Mending Bridges

PROPER COMMUNICATION IS ALL IT TAKES
A Different Spin
03 Feb 2012
by Daphne Iking


WHILST many of my Chinese friends ushered the year of the Water Dragon with ang pow, lion dances and firecrackers galore, I was playing mediator for the ex-wife of someone dear to me.



Both of them found it hard to communicate without getting into some form of horrible argument — clichéd, I know, but to cut the long story short, the job was thrust on me to handle, and I obliged.

As I sat down, slightly uncomfortable observing the whole fiasco taking place while the two made civil attempt to get matters moving, it got me thinking of an article I read some time ago about George Haley, a young African-American who was given the daunting task of fostering integration and improving race relations at a Southern university in the US during the early 1950s.
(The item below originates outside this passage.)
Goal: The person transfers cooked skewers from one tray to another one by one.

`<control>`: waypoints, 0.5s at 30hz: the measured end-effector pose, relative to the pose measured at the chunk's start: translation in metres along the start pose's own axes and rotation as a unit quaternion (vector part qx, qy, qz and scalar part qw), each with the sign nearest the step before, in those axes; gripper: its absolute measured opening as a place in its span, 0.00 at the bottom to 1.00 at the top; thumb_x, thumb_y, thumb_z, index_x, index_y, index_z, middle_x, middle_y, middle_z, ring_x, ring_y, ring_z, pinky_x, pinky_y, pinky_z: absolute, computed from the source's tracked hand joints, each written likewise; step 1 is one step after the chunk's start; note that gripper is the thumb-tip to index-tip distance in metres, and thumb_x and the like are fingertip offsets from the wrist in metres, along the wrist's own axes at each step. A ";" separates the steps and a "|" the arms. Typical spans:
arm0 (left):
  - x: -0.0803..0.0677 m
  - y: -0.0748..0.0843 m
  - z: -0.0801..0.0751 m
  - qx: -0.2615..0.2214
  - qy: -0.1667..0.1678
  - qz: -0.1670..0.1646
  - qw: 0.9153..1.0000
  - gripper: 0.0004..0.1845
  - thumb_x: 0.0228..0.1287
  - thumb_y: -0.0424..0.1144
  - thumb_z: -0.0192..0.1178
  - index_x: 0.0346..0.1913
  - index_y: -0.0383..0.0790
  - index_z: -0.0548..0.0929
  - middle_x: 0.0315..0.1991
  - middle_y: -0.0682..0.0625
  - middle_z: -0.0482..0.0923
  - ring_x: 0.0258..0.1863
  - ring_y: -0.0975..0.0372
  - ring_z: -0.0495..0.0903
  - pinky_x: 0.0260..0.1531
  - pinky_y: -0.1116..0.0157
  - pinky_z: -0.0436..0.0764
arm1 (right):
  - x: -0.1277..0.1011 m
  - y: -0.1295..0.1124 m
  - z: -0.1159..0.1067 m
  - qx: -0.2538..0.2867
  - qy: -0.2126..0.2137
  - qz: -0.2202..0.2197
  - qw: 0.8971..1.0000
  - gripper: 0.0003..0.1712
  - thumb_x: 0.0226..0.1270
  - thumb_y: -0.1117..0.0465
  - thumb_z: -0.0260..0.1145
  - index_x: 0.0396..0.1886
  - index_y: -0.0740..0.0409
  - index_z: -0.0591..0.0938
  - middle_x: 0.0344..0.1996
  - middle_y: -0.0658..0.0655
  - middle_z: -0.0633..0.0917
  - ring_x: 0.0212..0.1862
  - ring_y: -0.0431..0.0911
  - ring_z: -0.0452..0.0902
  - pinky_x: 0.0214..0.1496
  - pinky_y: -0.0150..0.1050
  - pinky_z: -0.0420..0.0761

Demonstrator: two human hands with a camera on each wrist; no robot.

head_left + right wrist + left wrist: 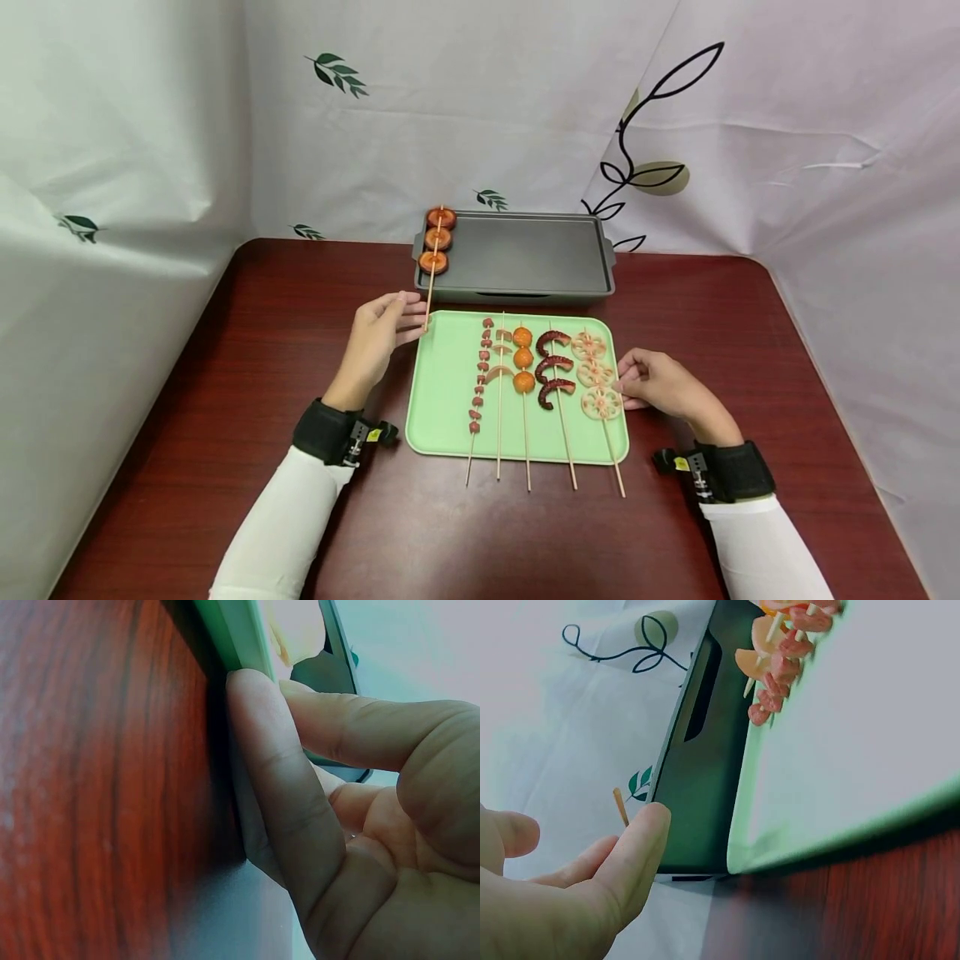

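A skewer of three brown mushroom slices (438, 239) lies along the left side of the dark griddle pan (532, 250), its stick sticking out over the front edge. My left hand (382, 333) is beside that stick's lower end. In the left wrist view its fingers (634, 859) are extended and the thumb stands apart, with the stick tip (620, 806) beyond them. My right hand (660, 383) pinches the right rim of the light green tray (446, 383) between thumb and fingers, as the right wrist view shows close up.
On the tray lie skewers of small red meat pieces (478, 390), pale orange slices (498, 373), orange balls (522, 358), dark red tentacles (555, 369) and lotus root slices (602, 403). Their sticks overhang the front rim. A patterned white cloth (420, 100) hangs behind the red-brown table (300, 317).
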State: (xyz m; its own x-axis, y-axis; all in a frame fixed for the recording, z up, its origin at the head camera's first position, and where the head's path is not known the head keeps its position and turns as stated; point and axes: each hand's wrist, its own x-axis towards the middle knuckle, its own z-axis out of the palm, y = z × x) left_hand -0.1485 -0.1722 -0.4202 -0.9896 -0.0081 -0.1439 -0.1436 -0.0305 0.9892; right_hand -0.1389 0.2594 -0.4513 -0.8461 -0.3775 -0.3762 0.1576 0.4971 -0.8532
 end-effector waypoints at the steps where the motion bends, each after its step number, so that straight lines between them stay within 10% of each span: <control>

These are two completely different scenarios, I know, but it did get me thinking about this brilliant lad who persevered through some tough times. While reading law at the University of Arkansas, George had to endure horrendous acts of racism, including having a bag of urine thrown in his face and facing daily verbal insults.

George had the deepest respect for his father, a college professor and pioneer in Negro education, and George was determined to study in a place where blacks were still not welcomed upon reading a letter written to him by his father.

The letter read, “Segregation won’t end until we open beachheads wherever it exists. The Governor of Arkansas and educational officials have decided upon a quiet tryout of university integration. You have the needed scholastic record and temperament, and I understand that Arkansas has one of the South’s best law schools. I can arrange your admission if you accept this challenge.”

George took the dare and never turned back although there were times when he felt defeated.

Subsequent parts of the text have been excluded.